TASK INSTRUCTIONS: Using the data below, gather each line that includes the word "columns".

SUPPLIED RECORDS:
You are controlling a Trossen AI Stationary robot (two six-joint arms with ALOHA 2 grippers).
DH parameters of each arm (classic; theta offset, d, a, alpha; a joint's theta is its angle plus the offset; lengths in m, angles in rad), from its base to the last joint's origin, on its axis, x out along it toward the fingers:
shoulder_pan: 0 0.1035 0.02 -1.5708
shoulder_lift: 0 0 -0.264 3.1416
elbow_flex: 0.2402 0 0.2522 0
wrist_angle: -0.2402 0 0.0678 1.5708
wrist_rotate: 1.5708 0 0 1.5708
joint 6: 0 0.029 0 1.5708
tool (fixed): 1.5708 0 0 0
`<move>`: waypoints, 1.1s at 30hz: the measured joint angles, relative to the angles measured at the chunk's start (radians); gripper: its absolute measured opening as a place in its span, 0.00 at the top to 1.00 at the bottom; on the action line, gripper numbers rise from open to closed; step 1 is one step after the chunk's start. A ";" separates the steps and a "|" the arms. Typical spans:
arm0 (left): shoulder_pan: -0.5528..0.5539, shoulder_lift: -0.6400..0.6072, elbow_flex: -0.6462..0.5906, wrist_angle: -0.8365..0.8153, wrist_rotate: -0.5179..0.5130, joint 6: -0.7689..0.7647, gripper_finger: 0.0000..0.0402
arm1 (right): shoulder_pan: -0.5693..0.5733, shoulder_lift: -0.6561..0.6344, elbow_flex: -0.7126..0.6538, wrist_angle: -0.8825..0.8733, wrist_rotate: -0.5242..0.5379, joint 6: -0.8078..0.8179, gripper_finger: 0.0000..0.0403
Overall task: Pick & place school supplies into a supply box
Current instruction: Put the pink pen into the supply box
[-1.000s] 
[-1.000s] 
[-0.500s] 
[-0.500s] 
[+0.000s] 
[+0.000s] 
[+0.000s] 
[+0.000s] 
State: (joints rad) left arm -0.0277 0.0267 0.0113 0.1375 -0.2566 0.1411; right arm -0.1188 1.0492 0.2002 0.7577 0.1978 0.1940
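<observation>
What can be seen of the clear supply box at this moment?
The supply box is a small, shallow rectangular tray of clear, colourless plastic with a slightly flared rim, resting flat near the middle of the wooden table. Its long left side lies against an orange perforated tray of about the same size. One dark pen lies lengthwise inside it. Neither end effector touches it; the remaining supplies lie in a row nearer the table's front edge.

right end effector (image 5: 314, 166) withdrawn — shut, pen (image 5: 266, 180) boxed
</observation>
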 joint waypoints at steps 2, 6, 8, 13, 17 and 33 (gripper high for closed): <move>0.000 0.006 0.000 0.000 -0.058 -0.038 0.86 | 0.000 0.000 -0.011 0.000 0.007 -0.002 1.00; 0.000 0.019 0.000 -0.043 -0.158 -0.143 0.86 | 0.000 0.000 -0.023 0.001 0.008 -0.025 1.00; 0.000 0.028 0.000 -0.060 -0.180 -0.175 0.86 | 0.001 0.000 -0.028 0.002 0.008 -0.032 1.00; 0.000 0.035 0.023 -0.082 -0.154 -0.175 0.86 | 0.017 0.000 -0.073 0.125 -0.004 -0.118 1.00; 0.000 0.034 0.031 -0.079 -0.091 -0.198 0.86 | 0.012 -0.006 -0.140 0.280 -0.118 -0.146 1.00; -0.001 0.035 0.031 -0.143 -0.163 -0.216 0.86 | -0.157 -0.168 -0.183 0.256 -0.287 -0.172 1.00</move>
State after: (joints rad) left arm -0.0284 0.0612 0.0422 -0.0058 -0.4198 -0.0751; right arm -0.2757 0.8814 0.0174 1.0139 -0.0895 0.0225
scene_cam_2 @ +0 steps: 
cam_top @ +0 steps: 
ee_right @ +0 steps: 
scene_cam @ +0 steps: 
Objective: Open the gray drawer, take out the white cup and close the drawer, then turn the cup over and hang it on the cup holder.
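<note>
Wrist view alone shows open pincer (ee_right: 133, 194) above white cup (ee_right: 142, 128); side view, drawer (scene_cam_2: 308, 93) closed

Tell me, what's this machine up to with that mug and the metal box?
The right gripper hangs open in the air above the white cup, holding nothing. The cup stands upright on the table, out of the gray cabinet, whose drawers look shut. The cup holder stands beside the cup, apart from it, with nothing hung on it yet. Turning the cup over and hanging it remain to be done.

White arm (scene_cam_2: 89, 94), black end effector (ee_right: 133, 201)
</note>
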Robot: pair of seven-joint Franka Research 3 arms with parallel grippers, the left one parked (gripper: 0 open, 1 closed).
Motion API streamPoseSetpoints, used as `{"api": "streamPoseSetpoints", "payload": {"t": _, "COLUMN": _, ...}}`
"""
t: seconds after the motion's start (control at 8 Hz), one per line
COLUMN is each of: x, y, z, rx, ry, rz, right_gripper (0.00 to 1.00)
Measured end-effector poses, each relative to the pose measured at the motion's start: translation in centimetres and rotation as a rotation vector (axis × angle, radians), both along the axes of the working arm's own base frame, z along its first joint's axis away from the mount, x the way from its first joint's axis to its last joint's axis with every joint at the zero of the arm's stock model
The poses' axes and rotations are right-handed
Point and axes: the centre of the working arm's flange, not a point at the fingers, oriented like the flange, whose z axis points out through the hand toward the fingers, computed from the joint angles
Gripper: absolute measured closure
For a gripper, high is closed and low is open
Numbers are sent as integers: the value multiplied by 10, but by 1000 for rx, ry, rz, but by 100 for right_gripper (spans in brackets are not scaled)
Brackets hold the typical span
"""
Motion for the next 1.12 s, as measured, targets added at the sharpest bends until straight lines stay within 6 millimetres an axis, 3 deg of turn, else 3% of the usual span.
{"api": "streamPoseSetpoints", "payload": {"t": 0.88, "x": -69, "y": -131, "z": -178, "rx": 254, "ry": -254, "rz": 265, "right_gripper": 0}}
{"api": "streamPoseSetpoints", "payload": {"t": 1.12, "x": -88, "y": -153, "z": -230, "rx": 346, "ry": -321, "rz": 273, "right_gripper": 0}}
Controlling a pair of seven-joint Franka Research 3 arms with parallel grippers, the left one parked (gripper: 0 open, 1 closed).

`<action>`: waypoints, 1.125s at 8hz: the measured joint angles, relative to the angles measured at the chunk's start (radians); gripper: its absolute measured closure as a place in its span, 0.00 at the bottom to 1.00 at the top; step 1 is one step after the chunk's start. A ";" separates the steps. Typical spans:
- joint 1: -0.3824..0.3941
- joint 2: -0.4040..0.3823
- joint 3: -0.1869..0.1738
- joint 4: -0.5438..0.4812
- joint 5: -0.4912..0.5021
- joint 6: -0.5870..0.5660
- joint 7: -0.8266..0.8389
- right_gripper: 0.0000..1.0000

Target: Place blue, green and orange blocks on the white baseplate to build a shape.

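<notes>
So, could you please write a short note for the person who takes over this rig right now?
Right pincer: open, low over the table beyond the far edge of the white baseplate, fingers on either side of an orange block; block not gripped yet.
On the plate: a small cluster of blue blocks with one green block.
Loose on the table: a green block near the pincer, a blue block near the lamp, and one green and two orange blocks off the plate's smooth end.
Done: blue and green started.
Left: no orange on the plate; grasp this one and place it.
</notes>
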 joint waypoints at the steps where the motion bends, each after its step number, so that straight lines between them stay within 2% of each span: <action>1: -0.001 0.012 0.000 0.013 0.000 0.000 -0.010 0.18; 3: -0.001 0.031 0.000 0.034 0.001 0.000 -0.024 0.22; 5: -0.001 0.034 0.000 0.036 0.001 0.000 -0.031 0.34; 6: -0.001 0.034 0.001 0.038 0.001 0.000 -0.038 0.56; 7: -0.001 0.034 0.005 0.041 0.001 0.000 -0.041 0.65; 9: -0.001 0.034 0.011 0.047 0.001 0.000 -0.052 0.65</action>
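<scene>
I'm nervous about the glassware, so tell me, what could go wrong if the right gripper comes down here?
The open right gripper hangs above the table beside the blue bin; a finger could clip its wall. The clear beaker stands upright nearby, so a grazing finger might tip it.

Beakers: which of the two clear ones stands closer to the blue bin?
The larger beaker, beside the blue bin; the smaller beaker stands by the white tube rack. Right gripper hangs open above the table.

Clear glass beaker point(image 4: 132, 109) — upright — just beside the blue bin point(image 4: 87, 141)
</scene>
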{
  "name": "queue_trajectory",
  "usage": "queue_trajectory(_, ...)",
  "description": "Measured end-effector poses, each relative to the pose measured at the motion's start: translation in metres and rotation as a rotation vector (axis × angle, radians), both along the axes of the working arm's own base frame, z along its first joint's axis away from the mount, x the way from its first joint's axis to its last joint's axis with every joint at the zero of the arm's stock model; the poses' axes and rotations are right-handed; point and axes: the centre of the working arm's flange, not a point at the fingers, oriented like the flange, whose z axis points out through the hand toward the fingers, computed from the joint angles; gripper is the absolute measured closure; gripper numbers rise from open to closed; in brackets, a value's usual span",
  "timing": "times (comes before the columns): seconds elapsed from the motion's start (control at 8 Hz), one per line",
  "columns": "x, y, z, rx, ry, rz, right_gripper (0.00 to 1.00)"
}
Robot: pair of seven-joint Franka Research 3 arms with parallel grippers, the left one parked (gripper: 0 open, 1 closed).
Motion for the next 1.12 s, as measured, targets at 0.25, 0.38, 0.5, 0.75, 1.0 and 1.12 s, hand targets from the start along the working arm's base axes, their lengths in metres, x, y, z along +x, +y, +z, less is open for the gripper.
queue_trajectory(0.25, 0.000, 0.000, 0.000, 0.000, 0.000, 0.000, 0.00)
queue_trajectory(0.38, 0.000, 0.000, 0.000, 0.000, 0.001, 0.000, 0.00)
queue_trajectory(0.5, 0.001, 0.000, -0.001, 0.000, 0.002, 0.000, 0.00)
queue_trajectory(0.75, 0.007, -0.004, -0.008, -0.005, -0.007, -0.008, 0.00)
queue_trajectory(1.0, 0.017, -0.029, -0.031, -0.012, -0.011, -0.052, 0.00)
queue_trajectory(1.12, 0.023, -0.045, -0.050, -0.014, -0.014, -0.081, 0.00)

FINISHED TASK:
  "timing": "times (comes before the columns): seconds elapsed from the motion's start (control at 8 Hz), one per line",
  "columns": "x, y, z, rx, ry, rz, right_gripper (0.00 to 1.00)"

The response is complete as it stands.